Bunker fuel: Price risk. File Image / Pixabay.
Global insurer Aon, which launched a new bunker fuel insurance product last week, has said the product was developed to meet the expected market volatility emanating from IMO2020.
Recognising that buyers lit carying amounts of fuel, the product is designed to be "as flexible as possible," the company told Ship & Bunker,
"This includes the low volume entry point and flexible term plus the ability to pay premium through monthly instalments," they added.
Since "the cost of fuel has increased significantly, not just through the switch to lower sulphur fuel, but also because the oil price has increased over the past 12 months", Aon believes that "firms [will] want to protect themselves against further fluctuation".
Paul Millar, head of global credit, Bunker Credit Management
If there is a compelling belief that prices will grow significantly I can see this gaining traction
"This product can assist with that strategy," the company said.
Hedging tools such as the Cap product offered by Aon are nothing new, but uptake has been limited.
However, with a greater than usual level of uncertainty in the market due the the ongoing coronavirus pandemic along with rapidly rising oil prices, there could be an uptick in interest.

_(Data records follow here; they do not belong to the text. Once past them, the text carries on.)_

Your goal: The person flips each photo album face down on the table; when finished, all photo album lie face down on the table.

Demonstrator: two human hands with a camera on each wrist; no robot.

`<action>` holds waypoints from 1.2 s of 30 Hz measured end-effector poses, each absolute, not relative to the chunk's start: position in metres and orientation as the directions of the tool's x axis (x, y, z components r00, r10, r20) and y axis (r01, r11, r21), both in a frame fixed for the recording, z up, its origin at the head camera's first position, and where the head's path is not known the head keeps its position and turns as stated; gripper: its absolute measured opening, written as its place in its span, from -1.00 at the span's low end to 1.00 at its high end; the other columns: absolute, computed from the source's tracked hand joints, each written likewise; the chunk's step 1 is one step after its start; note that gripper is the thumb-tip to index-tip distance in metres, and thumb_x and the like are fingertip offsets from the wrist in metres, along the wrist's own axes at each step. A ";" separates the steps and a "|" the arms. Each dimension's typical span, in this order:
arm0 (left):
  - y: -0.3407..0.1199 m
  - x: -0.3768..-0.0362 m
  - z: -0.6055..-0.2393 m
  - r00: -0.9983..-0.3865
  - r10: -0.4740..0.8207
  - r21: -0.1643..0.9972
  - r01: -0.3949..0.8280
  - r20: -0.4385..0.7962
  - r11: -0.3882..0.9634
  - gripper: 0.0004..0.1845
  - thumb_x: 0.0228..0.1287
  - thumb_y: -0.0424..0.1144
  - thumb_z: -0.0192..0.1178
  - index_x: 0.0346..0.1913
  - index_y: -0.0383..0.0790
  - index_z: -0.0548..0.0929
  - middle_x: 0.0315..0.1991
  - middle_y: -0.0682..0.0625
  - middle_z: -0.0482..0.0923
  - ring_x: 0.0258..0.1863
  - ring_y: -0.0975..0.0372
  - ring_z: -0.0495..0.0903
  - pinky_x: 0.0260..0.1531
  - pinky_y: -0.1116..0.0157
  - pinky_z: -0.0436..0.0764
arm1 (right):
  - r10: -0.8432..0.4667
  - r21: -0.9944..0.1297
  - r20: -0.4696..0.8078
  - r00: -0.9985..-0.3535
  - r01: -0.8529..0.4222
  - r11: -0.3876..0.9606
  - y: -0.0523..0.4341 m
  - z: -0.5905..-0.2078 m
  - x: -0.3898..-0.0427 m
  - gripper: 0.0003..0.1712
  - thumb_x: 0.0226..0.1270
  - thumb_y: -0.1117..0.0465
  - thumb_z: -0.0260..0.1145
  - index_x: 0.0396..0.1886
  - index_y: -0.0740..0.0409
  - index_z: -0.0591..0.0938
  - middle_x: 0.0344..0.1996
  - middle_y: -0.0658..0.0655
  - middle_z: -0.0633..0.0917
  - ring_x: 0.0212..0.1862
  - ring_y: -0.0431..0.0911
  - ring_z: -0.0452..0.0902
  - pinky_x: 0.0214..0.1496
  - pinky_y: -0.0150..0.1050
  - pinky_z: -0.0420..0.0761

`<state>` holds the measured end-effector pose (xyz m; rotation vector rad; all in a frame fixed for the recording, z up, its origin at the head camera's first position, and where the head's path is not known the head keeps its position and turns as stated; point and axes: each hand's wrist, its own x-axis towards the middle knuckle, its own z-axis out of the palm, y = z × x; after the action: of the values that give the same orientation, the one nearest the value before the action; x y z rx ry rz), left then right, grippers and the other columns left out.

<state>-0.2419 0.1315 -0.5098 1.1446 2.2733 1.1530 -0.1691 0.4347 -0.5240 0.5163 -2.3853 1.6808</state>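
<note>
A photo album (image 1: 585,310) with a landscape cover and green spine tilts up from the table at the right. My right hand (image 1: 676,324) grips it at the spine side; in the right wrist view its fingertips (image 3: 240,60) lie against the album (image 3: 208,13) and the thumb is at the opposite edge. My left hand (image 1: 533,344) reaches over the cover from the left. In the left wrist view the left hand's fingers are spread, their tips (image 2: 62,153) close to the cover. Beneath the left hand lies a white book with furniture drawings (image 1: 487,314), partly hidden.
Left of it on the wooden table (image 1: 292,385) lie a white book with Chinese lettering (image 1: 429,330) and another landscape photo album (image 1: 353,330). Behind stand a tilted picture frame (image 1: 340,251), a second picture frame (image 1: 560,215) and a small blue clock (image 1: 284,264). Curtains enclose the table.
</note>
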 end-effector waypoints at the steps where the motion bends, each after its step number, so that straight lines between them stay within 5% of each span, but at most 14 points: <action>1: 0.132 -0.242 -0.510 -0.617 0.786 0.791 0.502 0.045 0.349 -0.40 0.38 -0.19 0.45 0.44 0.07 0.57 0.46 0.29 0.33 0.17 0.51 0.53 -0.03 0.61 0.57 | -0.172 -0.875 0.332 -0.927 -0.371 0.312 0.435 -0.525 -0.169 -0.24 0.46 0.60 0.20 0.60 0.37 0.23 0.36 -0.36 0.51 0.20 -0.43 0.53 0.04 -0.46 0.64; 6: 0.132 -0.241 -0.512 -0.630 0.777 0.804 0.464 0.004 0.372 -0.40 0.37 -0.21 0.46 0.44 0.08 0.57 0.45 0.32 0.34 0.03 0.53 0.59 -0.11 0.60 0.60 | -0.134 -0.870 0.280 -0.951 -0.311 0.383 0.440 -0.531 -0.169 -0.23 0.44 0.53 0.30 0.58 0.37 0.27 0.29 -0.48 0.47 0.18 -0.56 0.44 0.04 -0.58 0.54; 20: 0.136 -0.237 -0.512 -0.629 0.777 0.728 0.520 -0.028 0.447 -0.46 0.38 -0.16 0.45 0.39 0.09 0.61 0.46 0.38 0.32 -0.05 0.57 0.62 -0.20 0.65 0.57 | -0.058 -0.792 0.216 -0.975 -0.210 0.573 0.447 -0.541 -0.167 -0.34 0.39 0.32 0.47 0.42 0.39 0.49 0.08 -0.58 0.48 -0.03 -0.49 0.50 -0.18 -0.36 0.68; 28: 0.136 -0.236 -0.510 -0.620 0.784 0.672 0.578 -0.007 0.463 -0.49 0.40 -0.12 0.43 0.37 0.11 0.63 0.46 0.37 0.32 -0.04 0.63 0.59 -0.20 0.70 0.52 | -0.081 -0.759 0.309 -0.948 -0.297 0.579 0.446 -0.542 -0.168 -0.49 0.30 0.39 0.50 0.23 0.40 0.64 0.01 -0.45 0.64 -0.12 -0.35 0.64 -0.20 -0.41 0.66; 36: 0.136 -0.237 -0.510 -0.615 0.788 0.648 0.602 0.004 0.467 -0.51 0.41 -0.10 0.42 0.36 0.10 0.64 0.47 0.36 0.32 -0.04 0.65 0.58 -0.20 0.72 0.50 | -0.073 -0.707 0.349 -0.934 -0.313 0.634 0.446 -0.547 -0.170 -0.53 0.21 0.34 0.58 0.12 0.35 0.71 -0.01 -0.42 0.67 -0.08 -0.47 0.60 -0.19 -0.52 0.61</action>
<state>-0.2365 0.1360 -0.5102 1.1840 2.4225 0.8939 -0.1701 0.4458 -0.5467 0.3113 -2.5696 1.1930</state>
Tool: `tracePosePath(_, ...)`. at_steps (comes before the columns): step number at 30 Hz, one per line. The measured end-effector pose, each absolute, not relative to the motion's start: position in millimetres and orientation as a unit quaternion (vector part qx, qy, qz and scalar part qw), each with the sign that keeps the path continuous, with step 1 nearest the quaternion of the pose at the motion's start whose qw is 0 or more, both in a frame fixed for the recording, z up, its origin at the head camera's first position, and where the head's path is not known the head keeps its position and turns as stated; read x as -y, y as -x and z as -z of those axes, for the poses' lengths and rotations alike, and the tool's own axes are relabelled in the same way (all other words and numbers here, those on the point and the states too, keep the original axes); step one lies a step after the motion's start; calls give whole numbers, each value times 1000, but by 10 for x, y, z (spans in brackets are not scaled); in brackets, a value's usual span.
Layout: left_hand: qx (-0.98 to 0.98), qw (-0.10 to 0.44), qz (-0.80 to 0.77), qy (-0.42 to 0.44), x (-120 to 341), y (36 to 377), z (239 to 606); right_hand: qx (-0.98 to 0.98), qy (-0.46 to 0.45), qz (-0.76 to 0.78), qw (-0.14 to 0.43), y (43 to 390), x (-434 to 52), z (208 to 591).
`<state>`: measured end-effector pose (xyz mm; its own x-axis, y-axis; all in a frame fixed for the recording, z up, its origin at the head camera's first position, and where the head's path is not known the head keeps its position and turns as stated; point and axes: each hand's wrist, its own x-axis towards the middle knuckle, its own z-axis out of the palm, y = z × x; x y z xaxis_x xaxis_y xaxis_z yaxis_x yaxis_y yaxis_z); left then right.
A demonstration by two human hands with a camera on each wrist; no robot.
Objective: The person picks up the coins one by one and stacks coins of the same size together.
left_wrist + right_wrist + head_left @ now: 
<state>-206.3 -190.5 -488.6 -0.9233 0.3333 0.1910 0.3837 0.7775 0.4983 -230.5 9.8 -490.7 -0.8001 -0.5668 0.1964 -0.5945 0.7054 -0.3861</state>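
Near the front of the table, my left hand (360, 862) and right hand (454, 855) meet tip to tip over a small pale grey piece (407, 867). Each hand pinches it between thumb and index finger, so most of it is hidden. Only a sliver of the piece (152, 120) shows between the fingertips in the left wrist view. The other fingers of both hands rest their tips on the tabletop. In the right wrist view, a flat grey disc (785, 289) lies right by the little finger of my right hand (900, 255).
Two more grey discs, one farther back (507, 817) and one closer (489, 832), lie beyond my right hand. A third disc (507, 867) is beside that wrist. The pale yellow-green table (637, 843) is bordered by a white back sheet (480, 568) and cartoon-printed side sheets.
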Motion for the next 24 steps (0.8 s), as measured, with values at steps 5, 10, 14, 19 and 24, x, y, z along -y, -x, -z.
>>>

"If there is a compelling belief that prices will grow significantly I can see this gaining traction," said Paul Millar, head of global credit at Bunker Credit Management.
Pushing against that is the price of the cover which becomes an added layer of cost to what may become, for fuel, an already inflated budget.
Other factors, such as contractual obligation, can push shipping firms towards buying in cover but it remains to be seen if fuel price insurance will establish itself in the open market or stand still as a niche offering.